ASSIGNMENT: Scan the records for "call". Report each line that includes it.

Data items:
....

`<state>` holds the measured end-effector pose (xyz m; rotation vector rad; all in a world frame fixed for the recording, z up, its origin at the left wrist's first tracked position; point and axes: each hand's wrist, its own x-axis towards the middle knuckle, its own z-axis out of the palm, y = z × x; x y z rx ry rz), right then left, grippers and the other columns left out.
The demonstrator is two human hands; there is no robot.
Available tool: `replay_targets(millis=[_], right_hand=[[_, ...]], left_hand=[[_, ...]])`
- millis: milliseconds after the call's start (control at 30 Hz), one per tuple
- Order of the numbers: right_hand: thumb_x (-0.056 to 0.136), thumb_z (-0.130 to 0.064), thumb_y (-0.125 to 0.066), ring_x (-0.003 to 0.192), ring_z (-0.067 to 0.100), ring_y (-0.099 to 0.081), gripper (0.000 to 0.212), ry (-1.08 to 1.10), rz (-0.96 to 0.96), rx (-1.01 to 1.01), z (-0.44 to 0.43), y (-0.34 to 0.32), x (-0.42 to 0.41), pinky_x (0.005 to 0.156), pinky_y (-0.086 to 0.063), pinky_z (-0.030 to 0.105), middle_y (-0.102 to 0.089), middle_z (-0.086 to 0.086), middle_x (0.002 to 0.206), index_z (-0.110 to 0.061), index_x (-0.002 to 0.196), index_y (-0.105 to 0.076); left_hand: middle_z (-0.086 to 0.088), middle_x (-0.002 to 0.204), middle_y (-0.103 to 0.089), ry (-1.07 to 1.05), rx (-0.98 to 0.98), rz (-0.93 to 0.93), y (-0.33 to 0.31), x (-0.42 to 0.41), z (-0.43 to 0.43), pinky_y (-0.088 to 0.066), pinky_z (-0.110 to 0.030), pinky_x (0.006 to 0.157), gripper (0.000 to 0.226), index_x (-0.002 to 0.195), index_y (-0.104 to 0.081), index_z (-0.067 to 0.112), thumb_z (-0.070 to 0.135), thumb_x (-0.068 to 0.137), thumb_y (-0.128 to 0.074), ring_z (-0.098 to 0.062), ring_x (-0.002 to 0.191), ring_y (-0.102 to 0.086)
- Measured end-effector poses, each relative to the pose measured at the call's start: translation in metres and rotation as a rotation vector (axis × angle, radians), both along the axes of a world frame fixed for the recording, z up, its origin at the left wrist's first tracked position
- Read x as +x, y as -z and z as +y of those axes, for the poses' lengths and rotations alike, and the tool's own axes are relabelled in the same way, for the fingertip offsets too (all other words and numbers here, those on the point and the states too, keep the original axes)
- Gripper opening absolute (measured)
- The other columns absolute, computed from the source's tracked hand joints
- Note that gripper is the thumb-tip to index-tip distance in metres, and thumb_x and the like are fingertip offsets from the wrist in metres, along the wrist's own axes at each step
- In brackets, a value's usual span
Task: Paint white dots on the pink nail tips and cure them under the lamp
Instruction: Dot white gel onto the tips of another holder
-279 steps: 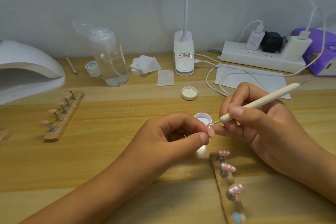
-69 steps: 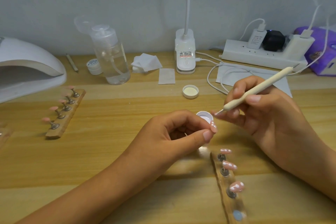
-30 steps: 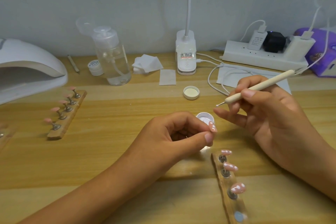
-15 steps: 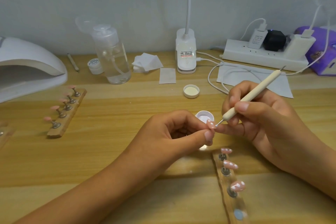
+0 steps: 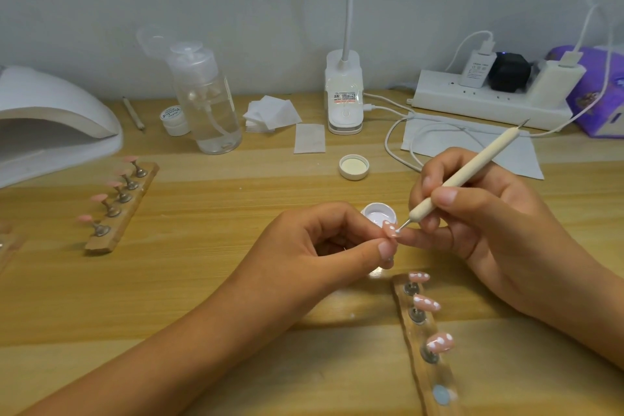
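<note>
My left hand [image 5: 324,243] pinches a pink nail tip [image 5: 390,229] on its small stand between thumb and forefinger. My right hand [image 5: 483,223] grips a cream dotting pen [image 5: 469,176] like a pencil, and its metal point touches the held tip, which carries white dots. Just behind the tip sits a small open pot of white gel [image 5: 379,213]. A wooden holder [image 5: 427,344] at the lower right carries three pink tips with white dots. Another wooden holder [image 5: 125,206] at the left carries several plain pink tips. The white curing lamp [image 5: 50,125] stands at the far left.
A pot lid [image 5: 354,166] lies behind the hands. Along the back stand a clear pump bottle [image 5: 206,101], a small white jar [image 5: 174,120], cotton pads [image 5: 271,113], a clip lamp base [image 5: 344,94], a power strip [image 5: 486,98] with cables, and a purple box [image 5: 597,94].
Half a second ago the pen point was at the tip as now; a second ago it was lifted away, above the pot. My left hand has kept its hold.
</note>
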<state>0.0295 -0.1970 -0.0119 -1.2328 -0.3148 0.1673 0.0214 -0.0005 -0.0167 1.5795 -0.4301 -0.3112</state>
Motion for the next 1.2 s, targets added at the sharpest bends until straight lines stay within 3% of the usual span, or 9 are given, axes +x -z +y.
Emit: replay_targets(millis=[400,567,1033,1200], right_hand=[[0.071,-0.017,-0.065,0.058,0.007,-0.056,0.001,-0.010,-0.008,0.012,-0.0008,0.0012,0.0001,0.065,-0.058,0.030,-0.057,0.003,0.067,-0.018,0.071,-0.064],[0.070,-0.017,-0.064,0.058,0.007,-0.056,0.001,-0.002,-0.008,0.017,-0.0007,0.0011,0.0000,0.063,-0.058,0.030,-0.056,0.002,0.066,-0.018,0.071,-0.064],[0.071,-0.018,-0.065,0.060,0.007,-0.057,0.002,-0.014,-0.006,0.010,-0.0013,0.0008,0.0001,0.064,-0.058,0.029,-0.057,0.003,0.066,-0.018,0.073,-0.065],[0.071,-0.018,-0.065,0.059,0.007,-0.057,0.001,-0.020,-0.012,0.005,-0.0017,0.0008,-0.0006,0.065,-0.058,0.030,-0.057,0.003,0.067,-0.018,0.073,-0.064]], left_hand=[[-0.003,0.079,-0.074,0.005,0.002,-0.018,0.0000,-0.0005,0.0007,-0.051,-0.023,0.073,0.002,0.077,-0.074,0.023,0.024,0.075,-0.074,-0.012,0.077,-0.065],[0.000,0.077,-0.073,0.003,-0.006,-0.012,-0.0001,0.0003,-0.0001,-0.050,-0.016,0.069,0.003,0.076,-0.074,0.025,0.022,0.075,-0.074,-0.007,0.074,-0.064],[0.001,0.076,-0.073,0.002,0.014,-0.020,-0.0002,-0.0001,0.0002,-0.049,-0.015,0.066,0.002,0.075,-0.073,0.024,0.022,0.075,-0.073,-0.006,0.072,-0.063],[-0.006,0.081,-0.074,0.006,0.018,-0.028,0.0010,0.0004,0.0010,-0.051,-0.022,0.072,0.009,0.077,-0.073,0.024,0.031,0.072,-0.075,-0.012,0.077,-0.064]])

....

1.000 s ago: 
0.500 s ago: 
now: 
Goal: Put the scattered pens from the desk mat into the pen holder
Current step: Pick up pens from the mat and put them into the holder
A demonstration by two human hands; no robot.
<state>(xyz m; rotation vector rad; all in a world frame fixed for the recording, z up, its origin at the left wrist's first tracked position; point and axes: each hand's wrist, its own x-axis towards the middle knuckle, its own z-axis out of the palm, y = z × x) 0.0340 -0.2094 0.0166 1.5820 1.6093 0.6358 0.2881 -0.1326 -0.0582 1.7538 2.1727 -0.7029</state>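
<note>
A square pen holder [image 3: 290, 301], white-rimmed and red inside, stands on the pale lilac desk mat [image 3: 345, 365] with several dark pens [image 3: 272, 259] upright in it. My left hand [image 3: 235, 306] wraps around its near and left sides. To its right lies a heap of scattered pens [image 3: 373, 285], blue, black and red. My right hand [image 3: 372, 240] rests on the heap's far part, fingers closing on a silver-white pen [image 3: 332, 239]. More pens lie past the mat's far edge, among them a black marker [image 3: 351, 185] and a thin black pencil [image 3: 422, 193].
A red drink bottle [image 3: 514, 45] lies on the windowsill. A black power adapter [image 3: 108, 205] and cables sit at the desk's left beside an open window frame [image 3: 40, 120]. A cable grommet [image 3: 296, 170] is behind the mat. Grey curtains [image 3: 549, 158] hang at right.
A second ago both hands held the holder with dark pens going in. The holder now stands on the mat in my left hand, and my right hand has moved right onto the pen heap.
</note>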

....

OUTPUT BELOW:
- millis: milliseconds after the call's start (control at 30 Hz), one per tuple
- Measured end-effector poses, each relative to the pose measured at the call's start: translation in metres and rotation as a rotation vector (axis × angle, radians), both along the axes of a world frame fixed for the recording, z up, its origin at the left wrist's first tracked position

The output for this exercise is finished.